#### Exercise goal
Word for word, output the data, with none of its pictures.

━━━━━━━━━━

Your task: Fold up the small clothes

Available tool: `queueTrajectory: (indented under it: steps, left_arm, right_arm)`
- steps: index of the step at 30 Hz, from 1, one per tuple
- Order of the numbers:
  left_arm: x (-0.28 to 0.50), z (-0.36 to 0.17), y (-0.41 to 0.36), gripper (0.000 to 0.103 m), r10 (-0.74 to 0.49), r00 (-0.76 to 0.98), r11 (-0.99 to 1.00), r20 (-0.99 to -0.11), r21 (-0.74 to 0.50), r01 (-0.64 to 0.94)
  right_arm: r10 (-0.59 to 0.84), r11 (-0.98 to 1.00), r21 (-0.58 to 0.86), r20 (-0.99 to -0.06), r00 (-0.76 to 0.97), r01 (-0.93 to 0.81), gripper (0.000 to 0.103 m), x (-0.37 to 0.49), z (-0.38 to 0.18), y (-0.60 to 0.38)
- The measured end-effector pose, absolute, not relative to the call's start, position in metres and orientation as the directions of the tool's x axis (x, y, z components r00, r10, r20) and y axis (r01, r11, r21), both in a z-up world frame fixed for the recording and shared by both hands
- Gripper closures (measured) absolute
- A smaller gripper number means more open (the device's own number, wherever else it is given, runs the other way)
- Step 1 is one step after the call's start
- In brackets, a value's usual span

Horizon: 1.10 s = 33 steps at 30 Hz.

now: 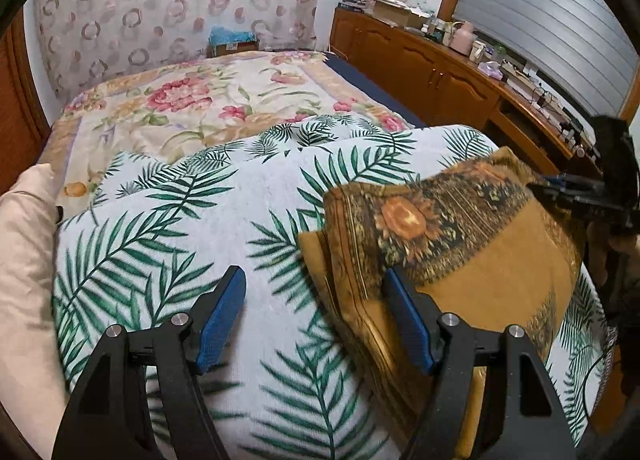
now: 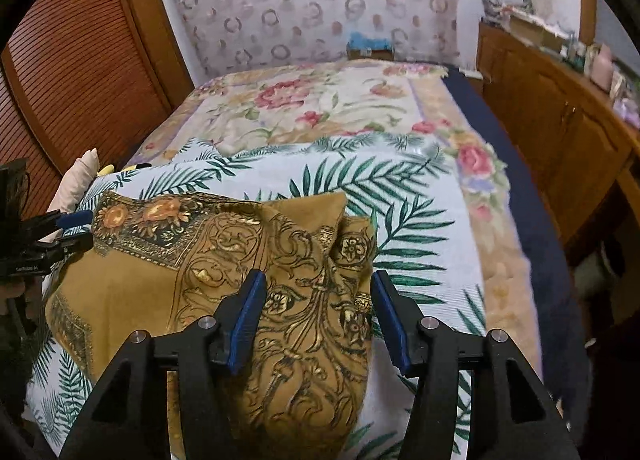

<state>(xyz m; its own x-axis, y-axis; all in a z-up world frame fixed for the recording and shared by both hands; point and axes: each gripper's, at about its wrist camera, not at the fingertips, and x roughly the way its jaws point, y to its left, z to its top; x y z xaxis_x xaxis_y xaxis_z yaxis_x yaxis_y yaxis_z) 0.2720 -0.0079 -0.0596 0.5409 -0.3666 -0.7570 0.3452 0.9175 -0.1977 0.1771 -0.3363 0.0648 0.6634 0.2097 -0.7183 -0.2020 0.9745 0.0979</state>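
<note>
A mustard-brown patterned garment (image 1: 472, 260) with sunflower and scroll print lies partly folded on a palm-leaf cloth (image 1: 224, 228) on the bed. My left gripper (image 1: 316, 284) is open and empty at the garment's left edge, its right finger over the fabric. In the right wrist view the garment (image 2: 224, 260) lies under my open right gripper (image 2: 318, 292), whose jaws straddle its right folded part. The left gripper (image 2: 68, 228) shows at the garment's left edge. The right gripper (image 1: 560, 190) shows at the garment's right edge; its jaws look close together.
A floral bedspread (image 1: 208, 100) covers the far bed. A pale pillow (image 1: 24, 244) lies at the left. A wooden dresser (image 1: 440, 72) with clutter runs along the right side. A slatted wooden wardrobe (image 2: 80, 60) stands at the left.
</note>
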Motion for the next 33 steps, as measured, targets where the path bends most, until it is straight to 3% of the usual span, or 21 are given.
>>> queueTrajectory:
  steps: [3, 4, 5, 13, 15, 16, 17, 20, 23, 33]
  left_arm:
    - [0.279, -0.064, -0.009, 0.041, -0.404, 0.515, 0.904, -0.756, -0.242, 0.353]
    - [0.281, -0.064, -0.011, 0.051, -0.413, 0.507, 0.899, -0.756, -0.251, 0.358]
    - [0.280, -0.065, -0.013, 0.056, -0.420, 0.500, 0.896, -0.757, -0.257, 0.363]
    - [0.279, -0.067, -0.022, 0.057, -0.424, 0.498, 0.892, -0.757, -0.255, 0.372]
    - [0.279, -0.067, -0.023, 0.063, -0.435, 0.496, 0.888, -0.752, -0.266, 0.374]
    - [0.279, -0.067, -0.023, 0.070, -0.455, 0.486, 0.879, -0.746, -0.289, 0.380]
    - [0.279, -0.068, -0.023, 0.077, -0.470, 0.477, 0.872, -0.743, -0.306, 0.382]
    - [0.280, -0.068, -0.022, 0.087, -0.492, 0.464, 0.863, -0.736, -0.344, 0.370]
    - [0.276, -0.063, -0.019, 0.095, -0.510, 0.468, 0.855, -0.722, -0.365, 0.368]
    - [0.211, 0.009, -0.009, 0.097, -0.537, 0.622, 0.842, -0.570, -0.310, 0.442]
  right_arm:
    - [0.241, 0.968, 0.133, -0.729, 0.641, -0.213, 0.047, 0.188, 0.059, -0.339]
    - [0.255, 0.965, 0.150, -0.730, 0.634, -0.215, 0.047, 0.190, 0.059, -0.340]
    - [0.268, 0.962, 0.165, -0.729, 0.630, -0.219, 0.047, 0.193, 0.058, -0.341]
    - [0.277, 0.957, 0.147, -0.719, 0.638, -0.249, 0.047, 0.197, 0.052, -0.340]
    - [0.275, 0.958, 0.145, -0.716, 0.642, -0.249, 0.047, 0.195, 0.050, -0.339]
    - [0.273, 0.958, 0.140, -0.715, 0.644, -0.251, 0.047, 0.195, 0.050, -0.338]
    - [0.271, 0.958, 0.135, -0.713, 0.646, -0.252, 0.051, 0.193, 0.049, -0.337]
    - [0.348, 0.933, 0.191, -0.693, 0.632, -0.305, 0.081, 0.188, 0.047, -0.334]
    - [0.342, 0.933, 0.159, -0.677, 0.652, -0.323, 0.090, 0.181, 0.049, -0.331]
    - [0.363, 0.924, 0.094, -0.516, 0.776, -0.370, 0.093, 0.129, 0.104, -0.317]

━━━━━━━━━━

#### Reply to the exercise
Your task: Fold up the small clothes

Available tool: `queueTrajectory: (indented under it: steps, left_arm, right_arm)`
- steps: index of the step at 30 Hz, from 1, one per tuple
- Order of the numbers:
  left_arm: x (-0.28 to 0.50), z (-0.36 to 0.17), y (-0.41 to 0.36), gripper (0.000 to 0.103 m), r10 (-0.74 to 0.49), r00 (-0.76 to 0.98), r11 (-0.99 to 1.00), r20 (-0.99 to -0.11), r21 (-0.74 to 0.50), r01 (-0.64 to 0.94)
  right_arm: r10 (-0.59 to 0.84), r11 (-0.98 to 1.00), r21 (-0.58 to 0.86), r20 (-0.99 to -0.06), r00 (-0.76 to 0.97), r01 (-0.93 to 0.81), gripper (0.000 to 0.103 m), x (-0.37 to 0.49), z (-0.38 to 0.18), y (-0.60 to 0.38)
- The measured end-effector pose, absolute, not relative to the call's start, position in metres and orientation as the directions of the tool's x axis (x, y, z components r00, r10, r20) and y axis (r01, r11, r21), both in a z-up world frame fixed for the recording and shared by both hands
- Gripper closures (measured) absolute
- A smaller gripper number means more open (the device's own number, wherever else it is given, runs the other way)
- Step 1 is one step after the call's start
- In brackets, a value's usual span

Horizon: 1.10 s = 33 steps at 30 Hz.

now: 
now: 

<state>(xyz m; its own x-axis, y-axis; all in a z-up world frame fixed for the recording and shared by both hands; point and axes: each gripper's, at about its wrist camera, not at the fingertips, and x roughly the way its jaws point, y to its left, z to its top; x y z xaxis_x xaxis_y xaxis_z yaxis_x yaxis_y yaxis_z) 0.2720 -0.0079 -0.0596 0.5409 -0.3666 -0.7570 0.3452 0.9175 -0.1977 0.1771 -0.3363 0.0648 0.6634 0.2097 -0.7183 -0.2020 0.9745 0.0979</state>
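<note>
A mustard-brown patterned garment (image 1: 472, 260) with sunflower and scroll print lies partly folded on a palm-leaf cloth (image 1: 224, 228) on the bed. My left gripper (image 1: 316, 284) is open and empty at the garment's left edge, its right finger over the fabric. In the right wrist view the garment (image 2: 224, 260) lies under my open right gripper (image 2: 318, 292), whose jaws straddle its right folded part. The left gripper (image 2: 68, 228) shows at the garment's left edge. The right gripper (image 1: 560, 190) shows at the garment's right edge; its jaws look close together.
A floral bedspread (image 1: 208, 100) covers the far bed. A pale pillow (image 1: 24, 244) lies at the left. A wooden dresser (image 1: 440, 72) with clutter runs along the right side. A slatted wooden wardrobe (image 2: 80, 60) stands at the left.
</note>
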Motion for the next 33 steps, as measured, targets where the path bends most, until it is straight to 3% of the usual span, or 21 are given.
>>> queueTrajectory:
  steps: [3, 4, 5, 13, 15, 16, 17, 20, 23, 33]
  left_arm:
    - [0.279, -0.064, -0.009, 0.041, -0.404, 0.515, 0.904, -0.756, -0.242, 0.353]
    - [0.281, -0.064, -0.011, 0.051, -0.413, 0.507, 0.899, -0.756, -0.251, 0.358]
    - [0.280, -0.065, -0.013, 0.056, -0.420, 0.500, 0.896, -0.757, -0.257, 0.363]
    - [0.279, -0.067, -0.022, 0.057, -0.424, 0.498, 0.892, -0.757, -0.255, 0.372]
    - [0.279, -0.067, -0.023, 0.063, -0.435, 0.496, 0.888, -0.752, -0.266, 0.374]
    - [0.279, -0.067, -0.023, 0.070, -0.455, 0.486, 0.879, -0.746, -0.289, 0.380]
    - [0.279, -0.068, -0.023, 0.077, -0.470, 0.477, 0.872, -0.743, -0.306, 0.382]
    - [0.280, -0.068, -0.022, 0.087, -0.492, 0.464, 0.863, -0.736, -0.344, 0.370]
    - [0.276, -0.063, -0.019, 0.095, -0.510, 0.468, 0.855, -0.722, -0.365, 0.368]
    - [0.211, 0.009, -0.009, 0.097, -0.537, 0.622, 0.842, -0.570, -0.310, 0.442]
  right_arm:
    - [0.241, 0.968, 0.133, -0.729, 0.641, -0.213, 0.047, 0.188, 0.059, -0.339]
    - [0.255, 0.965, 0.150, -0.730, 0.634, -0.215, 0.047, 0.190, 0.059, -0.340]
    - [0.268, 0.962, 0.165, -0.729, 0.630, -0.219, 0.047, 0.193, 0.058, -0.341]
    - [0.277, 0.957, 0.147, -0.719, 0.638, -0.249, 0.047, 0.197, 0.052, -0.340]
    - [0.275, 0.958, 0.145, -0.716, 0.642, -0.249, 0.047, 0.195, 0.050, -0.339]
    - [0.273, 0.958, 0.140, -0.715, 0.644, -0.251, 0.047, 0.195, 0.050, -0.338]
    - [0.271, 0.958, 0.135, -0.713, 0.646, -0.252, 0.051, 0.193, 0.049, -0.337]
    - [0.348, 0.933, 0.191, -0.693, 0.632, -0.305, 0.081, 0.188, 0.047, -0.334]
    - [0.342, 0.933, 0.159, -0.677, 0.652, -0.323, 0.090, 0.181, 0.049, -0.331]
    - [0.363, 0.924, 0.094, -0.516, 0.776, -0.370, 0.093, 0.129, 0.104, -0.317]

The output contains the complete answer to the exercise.